Me ne rendo conto solo ora di come mi vede realmente. So di essere insicura. Questo mi spinge a tenere tutto sotto controllo o come dice lui: in ordine. Ho un grosso problema a fidarmi e seguirlo con tante incognite, senza battere ciglio per me è già un gran passo avanti.
Di nuovo in auto, allaccio la cintura serrando la mandibola, tenendo chiusa la bocca che rischia costantemente di aprirsi ed esprimere un parere non richiesto. Mi costringo a non emettere un fiato, a non agitarmi mentre ci allontaniamo dal mio piccolo quartiere e poi anche dall'Upper Est Side.
Di tanto in tanto mi controlla. Sa che sto tenendo a bada ogni istinto, proprio come sa che prima o poi non riuscirò più a trattenermi.
«Chiedimi quello che vuoi», spezza il silenzio spegnendo per qualche istante la ventola che provoca un forte rumore e anche un calore sgradevole addosso.
Per poco non urlo. Tanto sono concentrata a non fare danni. «Proprio tutto o dobbiamo applicare qualche filtro? Se devo chiedere qualcosa devo sapere prima se evitare qualche argomento nello specifico, in modo tale da non commettere degli errori.»

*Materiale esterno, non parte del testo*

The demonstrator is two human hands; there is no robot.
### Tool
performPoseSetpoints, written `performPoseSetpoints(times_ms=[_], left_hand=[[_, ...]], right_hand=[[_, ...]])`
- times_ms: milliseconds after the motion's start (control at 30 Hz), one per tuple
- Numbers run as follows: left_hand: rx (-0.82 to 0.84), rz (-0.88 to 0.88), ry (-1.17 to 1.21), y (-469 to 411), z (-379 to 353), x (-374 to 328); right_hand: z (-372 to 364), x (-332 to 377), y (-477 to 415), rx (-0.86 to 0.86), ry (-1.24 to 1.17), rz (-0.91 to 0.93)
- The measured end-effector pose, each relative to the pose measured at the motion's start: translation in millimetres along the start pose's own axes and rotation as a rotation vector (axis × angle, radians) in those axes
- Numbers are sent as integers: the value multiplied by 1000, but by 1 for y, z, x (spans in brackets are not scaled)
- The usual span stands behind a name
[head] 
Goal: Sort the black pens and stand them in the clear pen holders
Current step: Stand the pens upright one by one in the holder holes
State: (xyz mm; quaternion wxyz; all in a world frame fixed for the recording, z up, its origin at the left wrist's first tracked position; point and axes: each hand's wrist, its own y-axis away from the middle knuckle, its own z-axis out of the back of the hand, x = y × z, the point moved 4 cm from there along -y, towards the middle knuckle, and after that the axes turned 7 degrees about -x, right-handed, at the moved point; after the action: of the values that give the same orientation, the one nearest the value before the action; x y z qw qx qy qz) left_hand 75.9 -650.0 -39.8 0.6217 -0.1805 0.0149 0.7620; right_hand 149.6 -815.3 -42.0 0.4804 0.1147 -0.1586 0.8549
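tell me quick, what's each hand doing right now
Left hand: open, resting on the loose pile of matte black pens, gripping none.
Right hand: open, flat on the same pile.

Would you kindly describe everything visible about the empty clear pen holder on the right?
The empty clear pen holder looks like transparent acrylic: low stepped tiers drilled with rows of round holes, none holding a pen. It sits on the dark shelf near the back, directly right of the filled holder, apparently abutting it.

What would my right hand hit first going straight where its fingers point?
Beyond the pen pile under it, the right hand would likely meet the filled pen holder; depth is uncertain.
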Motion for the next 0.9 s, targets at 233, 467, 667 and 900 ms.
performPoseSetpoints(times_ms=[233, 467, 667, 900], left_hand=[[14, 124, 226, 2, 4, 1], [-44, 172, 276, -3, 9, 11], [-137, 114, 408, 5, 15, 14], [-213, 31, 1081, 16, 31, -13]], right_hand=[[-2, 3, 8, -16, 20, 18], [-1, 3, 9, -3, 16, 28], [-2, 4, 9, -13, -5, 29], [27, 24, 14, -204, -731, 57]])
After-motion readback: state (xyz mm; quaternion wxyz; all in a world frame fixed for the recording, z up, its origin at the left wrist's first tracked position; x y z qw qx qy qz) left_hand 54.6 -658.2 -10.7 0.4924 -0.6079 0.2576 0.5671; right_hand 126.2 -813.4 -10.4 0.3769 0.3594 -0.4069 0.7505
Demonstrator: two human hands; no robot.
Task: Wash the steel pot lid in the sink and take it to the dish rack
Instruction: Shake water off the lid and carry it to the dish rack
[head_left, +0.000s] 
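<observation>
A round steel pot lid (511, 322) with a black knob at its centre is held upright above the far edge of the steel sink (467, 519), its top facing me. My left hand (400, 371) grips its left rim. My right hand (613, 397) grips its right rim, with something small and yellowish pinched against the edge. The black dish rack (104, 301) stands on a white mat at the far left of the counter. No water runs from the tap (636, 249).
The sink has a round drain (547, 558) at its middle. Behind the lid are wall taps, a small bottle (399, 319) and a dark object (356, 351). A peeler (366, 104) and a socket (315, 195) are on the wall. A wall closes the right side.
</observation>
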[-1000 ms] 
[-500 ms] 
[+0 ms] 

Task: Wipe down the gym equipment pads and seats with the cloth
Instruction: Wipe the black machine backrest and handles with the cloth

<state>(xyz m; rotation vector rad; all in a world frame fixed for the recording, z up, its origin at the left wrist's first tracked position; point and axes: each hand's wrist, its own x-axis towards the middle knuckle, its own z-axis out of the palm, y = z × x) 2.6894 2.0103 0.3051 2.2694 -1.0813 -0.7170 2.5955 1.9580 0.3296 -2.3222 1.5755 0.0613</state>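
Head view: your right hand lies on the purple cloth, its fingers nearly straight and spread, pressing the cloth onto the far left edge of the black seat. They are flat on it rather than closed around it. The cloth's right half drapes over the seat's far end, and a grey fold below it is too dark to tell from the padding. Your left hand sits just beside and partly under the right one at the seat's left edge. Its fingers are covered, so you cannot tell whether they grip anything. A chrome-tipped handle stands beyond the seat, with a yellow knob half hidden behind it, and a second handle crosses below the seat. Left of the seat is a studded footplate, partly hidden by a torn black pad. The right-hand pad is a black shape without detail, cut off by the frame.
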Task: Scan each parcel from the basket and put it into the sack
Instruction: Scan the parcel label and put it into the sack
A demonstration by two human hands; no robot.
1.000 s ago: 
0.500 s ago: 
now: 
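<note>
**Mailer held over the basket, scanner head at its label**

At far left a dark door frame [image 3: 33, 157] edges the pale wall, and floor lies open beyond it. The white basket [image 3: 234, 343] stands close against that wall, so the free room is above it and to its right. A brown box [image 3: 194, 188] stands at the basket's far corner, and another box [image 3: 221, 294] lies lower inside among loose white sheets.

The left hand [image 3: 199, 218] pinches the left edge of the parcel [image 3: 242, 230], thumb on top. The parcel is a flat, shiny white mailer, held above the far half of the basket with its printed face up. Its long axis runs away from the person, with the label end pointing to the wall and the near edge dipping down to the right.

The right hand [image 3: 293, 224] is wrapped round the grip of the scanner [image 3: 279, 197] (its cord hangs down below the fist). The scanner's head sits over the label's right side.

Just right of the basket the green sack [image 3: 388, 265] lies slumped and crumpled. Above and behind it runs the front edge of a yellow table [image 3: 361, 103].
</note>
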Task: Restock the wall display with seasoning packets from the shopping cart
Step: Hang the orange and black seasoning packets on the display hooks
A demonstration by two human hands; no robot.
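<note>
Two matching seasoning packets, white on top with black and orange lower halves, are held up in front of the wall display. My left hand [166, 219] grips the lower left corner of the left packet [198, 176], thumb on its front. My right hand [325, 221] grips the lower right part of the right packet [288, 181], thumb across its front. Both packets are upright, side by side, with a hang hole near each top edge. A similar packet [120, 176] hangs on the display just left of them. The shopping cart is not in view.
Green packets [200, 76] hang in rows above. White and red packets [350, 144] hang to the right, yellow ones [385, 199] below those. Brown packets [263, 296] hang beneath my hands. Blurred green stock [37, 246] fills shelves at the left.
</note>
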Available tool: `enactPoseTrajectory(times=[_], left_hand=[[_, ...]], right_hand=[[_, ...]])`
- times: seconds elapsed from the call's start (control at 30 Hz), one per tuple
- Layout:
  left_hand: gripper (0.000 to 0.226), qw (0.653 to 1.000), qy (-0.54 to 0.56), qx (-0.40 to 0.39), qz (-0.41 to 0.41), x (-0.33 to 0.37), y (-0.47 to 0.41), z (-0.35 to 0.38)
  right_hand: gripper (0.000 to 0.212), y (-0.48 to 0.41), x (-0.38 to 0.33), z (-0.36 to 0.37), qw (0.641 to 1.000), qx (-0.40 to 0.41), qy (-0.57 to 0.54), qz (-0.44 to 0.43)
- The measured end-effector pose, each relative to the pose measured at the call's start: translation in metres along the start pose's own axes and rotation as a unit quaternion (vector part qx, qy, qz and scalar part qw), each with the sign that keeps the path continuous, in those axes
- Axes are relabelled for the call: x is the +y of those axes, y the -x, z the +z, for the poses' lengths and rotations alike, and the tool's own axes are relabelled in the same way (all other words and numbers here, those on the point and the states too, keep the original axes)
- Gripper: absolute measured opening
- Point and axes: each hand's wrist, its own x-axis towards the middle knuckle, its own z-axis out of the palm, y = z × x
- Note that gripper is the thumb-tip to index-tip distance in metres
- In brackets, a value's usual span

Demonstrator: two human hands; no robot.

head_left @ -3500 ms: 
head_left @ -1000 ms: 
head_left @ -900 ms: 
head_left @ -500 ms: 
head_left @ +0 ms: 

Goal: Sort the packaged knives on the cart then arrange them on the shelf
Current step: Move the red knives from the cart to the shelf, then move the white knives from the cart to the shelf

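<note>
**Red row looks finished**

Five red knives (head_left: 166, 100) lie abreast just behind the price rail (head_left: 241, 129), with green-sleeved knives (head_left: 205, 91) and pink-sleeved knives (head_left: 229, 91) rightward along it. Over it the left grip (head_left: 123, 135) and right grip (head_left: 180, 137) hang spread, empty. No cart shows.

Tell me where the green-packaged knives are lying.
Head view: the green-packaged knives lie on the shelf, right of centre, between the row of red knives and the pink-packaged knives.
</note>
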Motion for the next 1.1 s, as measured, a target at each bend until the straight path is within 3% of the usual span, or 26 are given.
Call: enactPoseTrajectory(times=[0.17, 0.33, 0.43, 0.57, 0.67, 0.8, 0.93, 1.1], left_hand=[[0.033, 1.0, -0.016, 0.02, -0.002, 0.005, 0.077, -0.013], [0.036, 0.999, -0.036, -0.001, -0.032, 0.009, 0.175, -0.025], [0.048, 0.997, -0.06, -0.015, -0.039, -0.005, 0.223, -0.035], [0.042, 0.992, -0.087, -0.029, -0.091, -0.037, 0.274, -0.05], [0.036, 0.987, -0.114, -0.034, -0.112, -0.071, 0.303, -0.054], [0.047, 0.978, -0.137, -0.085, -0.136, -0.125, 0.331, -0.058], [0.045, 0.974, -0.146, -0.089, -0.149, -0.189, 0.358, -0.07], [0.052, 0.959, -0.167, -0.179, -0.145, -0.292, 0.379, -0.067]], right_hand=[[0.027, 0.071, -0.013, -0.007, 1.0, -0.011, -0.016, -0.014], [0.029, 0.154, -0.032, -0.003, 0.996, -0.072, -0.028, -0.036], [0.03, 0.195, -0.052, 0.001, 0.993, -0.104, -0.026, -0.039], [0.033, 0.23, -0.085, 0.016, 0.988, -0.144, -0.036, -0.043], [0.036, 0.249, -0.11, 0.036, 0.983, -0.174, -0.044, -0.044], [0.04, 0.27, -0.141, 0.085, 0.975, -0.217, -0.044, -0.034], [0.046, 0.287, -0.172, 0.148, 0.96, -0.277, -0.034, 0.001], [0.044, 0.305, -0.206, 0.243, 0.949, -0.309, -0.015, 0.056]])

Stringe la presa sul volante e il tessuto del guanto nero sfregato contro la gomma lascia uscire un rumore inquietante. Vedo che rallenta ma rimane attento alla guida. «Niente domande sul mio aspetto o sul privato. Non siamo ancora amici e non risponderei a prescindere da ciò», si volta e mi sorride spiazzandomi per la bellezza che sfoggia in un solo gesto. Sulla guancia, l'accenno di una fossetta. Un bacio dato a metà da un angelo custode volato via troppo in fretta.
L'aria dentro l'abitacolo si surriscalda o forse sono io che sto andando a fuoco e chissà per quale strana ragione. In fondo, è solo un sorriso.
Non ha tutti i denti dritti. Solo quelli dell'arcata superiore lo sono. Mentre tra quelli dell'arcata inferiore due incisivi sono lievemente fuori asse. Non ha neanche le labbra sottili. Questo dettaglio non mi dispiace.
Cerco di non perdermi. Distrarmi è facile, specie adesso che sono sola con lui in uno spazio ristretto, in direzione di un posto apparentemente lontano. Però non mi è nuova questa zona piena di piccole villette a schiera. Devo esserci passata già qualche altra volta.
«Di cosa ti occupi esattamente? Non inventare che sei un ambientalista o un animalista perché la tua casa è priva di segni di questo tipo. Non sei neanche vegano o vegetariano, ho notato nella dispensa il tonno e quando hai aperto il frigo gli insaccati.»
Cambia marcia. «Sono un semplice uomo d'affari. Una comunissima persona proprio come te. Niente superpoteri nascosti. E si, sono carnivoro. Così tanto che potrei darti un morso e constatare se sei così acida come mostri di essere», si volta mostrando ancora i denti.
Piego la testa guardandolo storto. «Sei anche cannibale curioso a quanto pare.»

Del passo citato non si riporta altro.